Kürt dili üzerindeki baskılara dikkat çeken Vural, "Kürt dili asimilasyona uğruyor. Kürtler bu baskıya direniyor ama nereye kadar direnecek" ifadesinde bulundu.
Kürtlerin bölünmesinin Türkiye, Suriye, Irak ve İran'a bir fayda sağlamadığını dile getiren Vural, bu durumunda bu ülkelere demokrasi getirmediğini söyledi. Kürtlerin bölünmüşlüğünün bu ülkelerdeki halklara zülüm getirdiğini aktaran Vural sözlerini şöyle tamamladı:
"Bu savaş ortamının hiç bir halka faydası olmadı. Her kavganın sonunda bir barış umudumuz vardır. 1984'ten sonra Türkiye'de çözüm görüşmeleri oldu. Bildiğimiz 6 görüşme oldu. Ancak, hiçbirinden bir sonuç alamadık. Çözüm süreci büyük bir hayal kırıklığı yaşadık. Çözüm sürecinde iki taraf da cesaret gösteremedi. Niyetleri vardı ama cesaretleri olmadı. Tarafların cesaretli olması lazım."

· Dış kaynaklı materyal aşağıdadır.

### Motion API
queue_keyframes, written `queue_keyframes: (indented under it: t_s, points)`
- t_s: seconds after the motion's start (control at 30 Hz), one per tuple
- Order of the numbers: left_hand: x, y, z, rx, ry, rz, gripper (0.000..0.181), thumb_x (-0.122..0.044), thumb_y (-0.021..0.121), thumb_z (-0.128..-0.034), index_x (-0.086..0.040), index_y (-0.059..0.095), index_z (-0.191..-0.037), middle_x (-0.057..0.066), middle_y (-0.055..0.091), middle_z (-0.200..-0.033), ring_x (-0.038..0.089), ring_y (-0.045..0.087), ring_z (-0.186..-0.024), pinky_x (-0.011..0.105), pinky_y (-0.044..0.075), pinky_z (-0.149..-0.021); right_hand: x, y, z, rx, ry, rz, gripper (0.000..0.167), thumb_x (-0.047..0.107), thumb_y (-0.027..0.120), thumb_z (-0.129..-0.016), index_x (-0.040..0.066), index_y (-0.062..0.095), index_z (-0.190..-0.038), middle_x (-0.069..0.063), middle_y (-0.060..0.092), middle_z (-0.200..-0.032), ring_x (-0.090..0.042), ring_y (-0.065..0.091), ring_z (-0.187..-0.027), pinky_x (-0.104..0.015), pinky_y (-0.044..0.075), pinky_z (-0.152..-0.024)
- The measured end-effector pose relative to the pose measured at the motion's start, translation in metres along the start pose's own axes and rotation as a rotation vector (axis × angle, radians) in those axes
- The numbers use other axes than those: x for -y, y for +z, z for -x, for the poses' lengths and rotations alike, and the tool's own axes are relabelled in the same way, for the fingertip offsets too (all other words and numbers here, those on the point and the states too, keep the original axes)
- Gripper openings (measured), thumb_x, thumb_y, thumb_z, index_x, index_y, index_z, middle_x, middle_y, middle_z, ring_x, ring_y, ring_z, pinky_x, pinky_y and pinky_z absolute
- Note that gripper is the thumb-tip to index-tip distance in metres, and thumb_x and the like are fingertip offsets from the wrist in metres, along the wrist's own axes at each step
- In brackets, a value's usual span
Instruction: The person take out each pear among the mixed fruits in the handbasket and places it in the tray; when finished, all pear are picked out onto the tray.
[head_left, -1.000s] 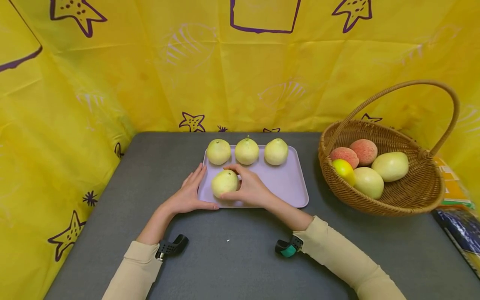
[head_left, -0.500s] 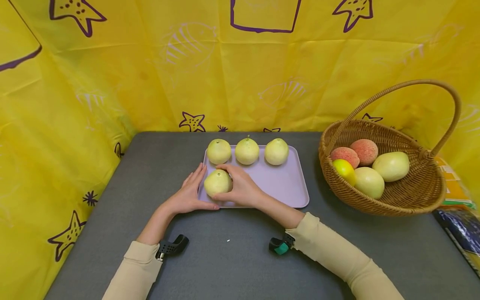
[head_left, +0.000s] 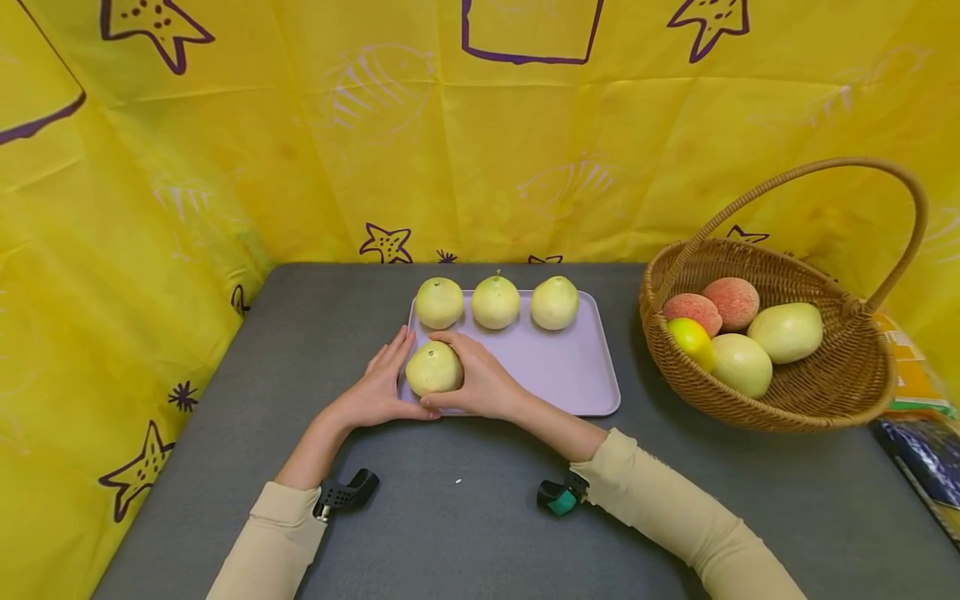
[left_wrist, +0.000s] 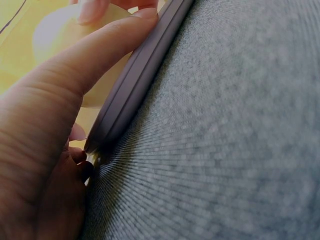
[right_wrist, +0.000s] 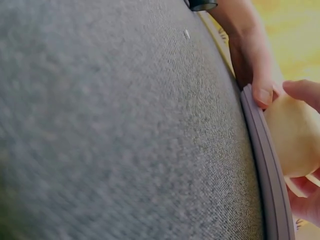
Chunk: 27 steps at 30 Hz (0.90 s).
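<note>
A pale yellow-green melon stands at the front left of the lilac tray. My right hand grips its right side between thumb and fingers. Against the tray's front left corner lies my left hand, its fingers straight along the left side and its thumb along the front rim. The left thumb lies by the tray rim in the left wrist view, partly hiding the melon. Three similar melons, the left one, middle one and right one, line the tray's back.
On the right, a wicker basket with a tall handle holds two reddish peaches, a yellow fruit and two pale melons. Packages lie beyond it. A yellow cloth hangs behind the grey table.
My right hand has moved the melon left across the tray, close to my left hand. In the last half second the melon has turned slightly in its grip. My left hand has stayed in place.
</note>
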<state>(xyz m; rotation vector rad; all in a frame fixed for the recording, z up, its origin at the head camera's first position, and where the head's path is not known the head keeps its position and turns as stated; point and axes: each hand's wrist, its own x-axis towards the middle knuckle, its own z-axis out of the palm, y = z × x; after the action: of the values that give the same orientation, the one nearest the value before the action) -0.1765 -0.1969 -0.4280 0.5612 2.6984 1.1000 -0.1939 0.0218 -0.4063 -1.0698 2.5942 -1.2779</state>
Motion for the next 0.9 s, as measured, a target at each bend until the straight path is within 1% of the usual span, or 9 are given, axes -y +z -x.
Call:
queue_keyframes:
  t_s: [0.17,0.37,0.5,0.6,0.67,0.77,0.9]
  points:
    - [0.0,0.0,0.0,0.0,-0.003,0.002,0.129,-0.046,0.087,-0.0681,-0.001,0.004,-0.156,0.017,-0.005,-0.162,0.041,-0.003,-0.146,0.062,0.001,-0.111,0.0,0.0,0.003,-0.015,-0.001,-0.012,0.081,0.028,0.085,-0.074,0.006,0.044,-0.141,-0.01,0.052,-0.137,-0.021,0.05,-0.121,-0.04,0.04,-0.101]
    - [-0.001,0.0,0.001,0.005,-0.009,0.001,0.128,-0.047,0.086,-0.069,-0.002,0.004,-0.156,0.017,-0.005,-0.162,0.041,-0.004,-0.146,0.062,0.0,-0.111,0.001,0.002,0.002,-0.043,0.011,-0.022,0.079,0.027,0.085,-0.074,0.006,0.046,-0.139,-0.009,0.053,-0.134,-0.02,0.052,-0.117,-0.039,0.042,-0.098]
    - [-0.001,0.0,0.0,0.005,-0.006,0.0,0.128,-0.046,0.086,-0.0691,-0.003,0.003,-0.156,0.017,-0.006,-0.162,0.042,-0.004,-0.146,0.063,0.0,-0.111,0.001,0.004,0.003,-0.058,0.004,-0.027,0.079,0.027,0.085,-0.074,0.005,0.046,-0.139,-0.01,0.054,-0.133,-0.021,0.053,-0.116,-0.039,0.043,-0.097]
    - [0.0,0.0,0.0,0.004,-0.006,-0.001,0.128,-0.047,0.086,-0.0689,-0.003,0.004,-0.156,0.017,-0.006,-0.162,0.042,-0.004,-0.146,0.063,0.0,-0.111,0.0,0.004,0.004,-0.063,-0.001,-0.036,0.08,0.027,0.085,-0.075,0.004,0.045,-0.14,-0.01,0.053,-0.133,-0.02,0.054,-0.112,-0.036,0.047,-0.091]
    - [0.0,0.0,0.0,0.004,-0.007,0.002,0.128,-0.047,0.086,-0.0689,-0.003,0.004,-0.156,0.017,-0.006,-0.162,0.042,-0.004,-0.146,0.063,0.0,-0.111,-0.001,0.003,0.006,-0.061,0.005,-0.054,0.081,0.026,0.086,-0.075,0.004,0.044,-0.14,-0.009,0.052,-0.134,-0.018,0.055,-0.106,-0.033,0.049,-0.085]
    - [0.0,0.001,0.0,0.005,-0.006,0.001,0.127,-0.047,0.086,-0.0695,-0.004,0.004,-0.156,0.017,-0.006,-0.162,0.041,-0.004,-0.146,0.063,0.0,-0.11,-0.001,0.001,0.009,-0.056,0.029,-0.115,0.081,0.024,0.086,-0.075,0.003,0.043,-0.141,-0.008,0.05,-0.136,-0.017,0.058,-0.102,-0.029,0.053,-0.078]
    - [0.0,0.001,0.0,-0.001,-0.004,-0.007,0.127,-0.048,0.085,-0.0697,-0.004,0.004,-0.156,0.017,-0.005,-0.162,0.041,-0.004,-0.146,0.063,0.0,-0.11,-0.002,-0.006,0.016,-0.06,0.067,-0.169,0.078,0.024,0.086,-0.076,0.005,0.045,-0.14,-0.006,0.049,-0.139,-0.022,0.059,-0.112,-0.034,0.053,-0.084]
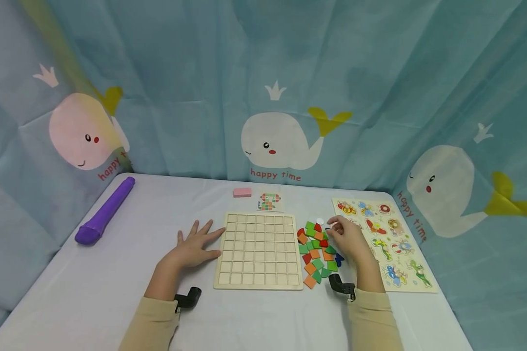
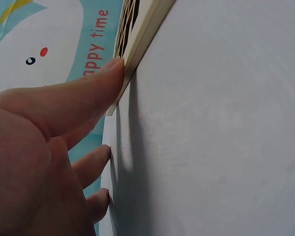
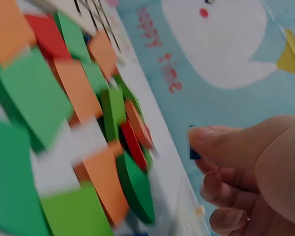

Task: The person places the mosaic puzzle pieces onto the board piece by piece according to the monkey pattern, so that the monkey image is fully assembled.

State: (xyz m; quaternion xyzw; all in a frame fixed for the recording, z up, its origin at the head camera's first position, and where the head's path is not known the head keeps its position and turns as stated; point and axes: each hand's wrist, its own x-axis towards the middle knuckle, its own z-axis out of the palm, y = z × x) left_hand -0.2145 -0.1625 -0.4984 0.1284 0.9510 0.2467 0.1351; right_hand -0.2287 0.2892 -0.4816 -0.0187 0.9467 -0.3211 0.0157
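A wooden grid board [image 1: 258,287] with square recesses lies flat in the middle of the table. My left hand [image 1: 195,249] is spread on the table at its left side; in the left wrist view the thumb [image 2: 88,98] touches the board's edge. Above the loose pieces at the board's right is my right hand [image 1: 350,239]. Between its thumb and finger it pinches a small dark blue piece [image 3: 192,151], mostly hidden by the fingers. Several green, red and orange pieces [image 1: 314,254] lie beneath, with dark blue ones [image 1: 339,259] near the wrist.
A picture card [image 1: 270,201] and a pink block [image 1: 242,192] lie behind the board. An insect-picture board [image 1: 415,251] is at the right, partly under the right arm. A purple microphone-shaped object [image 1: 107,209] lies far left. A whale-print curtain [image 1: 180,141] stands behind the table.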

Diyarbakır Büyükşehir Belediye Eş başkanı Selçuk Mızraklı ise Kürtlerin tarihlerinde çok acılı dönemlerin olduğunu belirterek, "Bu mazlum halk, çok acılara rağmen barış talebini yükseltiyor" dedi.
Bugünkü ortamda barış demenin suç sayıldığını dile getiren Mızraklı, "İnadına barış demeye de devam edeceğiz" diye belirtti.
Beyaz tülbentli annelerin sesinin yükseldiği Diyarbakır'da olduklarını aktaran Mızraklı, "Barış için bir pencere açılsın arayışı var. O adalarda çok şey var. Adayı kapattığınızda barışı da kapatıyorsun. Savaşın kazananı yoktur. Hakikati ve gerçeği öldüren savaş sarmalından çıkılması gerekir. Bunun için kapıların aralanması isteniliyorsa bu kapılar aralanmalıdır. Barışı mucize olmaktan çıkarmak gerekir" ifadelerini kullandı.